■ Input for this task
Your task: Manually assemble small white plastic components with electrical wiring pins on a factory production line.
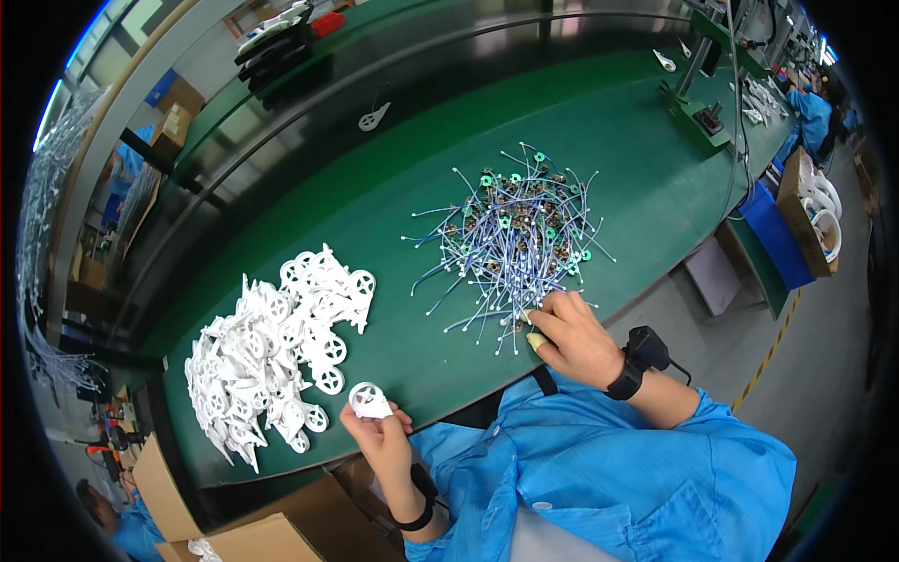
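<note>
My left hand (382, 440) holds a white plastic piece (371, 401) with a spoked round end and a narrowing tail, just over the table's near edge. Left of it lies a big heap of similar white plastic pieces (253, 351). My right hand (573, 339) is at the near side of a tangled pile of thin bluish wires (510, 244) with white tips and small green and copper-coloured parts. Its fingers are bent in toward the wires, with pale yellow covers on the thumb and a fingertip. What lies between those fingertips is too small to make out.
The green table (393, 248) has a dark raised back panel; a single white piece (374, 117) lies beyond. A green metal fixture (698, 117) stands at far right. Cardboard boxes (272, 539) sit below the near left edge, a blue bin (779, 239) at right. Other people work nearby.
</note>
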The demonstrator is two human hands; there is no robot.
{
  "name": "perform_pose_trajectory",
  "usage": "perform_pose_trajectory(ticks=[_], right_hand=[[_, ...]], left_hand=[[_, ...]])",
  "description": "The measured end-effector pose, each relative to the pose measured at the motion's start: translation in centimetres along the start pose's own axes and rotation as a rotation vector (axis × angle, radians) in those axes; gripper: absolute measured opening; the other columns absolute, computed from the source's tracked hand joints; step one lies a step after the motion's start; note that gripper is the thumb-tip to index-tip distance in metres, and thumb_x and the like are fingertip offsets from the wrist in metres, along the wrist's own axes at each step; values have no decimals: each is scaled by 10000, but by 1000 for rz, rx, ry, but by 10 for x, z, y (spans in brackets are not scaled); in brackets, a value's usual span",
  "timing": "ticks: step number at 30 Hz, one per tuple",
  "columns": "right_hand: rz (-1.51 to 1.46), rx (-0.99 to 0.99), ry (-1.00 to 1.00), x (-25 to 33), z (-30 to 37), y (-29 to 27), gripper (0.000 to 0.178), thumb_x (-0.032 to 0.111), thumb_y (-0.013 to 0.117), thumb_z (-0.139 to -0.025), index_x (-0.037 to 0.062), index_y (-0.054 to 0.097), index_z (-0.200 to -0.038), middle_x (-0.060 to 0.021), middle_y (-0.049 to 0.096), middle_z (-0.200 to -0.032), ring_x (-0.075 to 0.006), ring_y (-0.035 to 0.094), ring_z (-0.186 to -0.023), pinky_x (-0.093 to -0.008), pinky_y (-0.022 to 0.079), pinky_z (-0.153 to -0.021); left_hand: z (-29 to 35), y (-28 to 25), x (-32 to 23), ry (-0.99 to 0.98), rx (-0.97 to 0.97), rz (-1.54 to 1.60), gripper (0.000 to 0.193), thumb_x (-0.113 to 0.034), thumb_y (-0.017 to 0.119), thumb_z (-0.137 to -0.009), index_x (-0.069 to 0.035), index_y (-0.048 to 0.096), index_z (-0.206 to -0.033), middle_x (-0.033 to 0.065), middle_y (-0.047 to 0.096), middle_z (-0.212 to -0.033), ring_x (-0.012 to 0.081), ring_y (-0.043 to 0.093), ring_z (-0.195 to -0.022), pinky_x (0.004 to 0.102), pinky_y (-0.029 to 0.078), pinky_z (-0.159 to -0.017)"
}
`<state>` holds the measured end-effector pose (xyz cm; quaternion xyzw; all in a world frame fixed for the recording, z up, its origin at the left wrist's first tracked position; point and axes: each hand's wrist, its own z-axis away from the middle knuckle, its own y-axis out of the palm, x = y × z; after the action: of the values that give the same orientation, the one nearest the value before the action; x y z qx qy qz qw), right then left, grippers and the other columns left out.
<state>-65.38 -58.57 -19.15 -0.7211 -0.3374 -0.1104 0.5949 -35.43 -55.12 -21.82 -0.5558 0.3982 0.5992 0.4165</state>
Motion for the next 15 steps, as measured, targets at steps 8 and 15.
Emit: perform_pose_trajectory(ticks=[8,15], right_hand=[[16,-84,0,11,-5,20,260,32,668,-760,43,629,-1017,-96,500,-919,-293,472,-873,-379,413,-788],[130,-64,28,12,-8,16,244,42,659,-739,54,631,-982,-104,509,-933,-309,474,-911,-389,409,-810]], left_hand=[[0,-4,2,-19,67,47,406,85,385,-841,-14,276,-1220,105,540,-867,112,531,-591,206,429,-471],[1,0,0,-28,107,81,428,100,364,-816,-12,271,-1219,119,543,-860,111,521,-585,206,425,-476]])
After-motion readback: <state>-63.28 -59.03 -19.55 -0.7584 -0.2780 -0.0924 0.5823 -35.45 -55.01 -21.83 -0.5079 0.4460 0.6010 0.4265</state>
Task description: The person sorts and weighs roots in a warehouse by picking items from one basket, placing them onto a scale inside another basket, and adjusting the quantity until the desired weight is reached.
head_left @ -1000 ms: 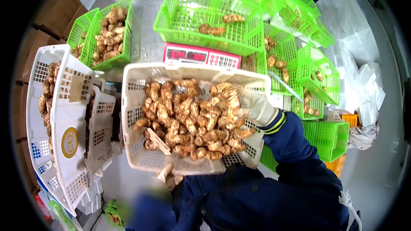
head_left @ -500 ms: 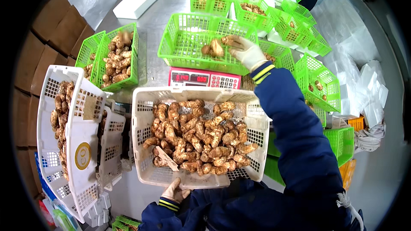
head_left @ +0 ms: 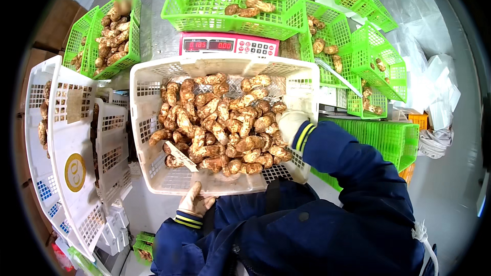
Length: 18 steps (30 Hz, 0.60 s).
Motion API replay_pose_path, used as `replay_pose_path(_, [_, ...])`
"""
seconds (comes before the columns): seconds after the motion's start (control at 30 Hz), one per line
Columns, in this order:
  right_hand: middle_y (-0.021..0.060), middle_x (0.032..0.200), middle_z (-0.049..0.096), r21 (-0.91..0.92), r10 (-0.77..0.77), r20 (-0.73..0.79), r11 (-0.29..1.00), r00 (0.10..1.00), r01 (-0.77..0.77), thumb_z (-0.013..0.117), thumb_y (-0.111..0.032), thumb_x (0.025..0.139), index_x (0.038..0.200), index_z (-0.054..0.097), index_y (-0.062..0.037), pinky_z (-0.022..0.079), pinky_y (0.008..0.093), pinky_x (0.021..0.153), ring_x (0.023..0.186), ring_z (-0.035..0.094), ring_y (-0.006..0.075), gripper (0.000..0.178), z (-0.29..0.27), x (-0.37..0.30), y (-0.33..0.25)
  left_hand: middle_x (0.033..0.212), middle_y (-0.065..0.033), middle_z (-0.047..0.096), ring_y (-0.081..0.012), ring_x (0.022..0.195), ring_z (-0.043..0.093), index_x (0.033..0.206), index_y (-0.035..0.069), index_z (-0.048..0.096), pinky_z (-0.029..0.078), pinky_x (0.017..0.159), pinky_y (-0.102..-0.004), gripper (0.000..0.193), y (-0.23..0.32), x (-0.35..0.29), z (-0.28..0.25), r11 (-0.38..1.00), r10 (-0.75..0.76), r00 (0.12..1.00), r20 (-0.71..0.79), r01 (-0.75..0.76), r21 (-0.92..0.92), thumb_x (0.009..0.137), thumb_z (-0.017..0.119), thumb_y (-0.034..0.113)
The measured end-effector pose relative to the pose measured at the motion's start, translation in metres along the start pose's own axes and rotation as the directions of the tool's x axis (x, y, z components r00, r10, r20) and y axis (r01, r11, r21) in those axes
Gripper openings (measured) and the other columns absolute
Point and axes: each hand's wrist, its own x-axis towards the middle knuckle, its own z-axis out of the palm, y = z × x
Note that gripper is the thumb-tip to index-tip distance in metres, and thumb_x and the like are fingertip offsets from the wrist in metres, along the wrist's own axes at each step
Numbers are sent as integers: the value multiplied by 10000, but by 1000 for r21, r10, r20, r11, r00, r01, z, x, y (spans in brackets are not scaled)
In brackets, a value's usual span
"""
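A white plastic basket (head_left: 225, 64) full of thick-stemmed brown and cream mushrooms, which look like matsutake (head_left: 220, 122), is tilted toward me. My left hand (head_left: 196, 202), gloved, grips its near rim, thumb on top. At the basket's right side my gloved right hand (head_left: 292, 125) reaches in among the mushrooms; its fingers are hidden, so a held mushroom cannot be made out. A paper tag (head_left: 180, 156) lies on the pile. Beyond stands a red and white digital scale (head_left: 230, 44) bearing a large green basket (head_left: 230, 24) with several mushrooms (head_left: 260, 4) inside.
Green baskets of mushrooms stand left (head_left: 134, 46) and right (head_left: 327, 25) on the metal table (head_left: 161, 7). White crates (head_left: 76, 122) with mushrooms are at my left. Nested green baskets (head_left: 406, 145) stand at right. A white bar (head_left: 340, 76) lies across one right-hand basket.
My right hand has left the green basket on the scale and come back to the white basket's right side. The green basket now holds another mushroom. The view has shifted; my left hand keeps its grip.
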Motion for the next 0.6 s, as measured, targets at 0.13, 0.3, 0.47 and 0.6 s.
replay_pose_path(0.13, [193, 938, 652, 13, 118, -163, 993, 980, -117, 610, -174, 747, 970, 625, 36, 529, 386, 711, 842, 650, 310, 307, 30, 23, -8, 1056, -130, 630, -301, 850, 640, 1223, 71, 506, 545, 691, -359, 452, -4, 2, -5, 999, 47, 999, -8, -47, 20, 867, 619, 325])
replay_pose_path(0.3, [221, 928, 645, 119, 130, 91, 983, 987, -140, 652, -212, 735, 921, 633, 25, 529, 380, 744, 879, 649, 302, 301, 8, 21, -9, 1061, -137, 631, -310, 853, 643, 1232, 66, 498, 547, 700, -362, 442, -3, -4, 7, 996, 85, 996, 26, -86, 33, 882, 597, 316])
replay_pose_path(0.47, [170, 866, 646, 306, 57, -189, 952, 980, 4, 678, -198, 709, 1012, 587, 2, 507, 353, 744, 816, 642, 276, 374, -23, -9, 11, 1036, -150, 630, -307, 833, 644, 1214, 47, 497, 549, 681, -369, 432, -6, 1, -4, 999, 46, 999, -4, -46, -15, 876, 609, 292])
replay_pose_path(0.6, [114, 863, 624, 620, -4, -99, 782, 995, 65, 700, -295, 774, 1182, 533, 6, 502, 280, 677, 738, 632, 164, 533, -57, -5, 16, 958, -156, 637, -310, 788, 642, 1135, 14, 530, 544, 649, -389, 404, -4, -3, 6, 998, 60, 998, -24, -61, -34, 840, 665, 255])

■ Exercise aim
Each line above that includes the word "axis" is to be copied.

■ Output
  "description": "The measured end-effector pose, each relative to the pose measured at the motion's start: translation in centimetres along the start pose's own axes and rotation as a rotation vector (axis × angle, radians) in those axes; gripper: absolute measured opening; the other columns absolute, computed from the source's tracked hand joints; step one lies a step after the motion's start; note that gripper is the thumb-tip to index-tip distance in metres, and thumb_x and the like are fingertip offsets from the wrist in metres, along the wrist's own axes at each step; values have no decimals: each is scaled by 10000, but by 1000 for rz, rx, ry, but by 10 for x, z, y (spans in brackets are not scaled); in brackets, a value's usual span",
`<state>` holds the measured end-effector pose (xyz cm; quaternion xyzw; all in a world frame fixed for the recording, z up, its origin at the left wrist's first tracked position; point and axes: each hand's wrist, its own z-axis away from the middle knuckle, its own y-axis out of the palm, x = y × z; after the action: of the values that give the same orientation, the one nearest the value before the action; x y z qx qy qz qw), right then left, grippers and the other columns left out.
The measured end-effector pose relative to the pose measured at the motion's start, translation in metres along the start pose's own axes and rotation as the directions of the tool's x axis (x, y, z components r00, r10, r20) and y axis (r01, r11, r21) in those axes
Point and axes: each hand's wrist, its own x-axis towards the middle knuckle, its own z-axis out of the palm, y = z × x

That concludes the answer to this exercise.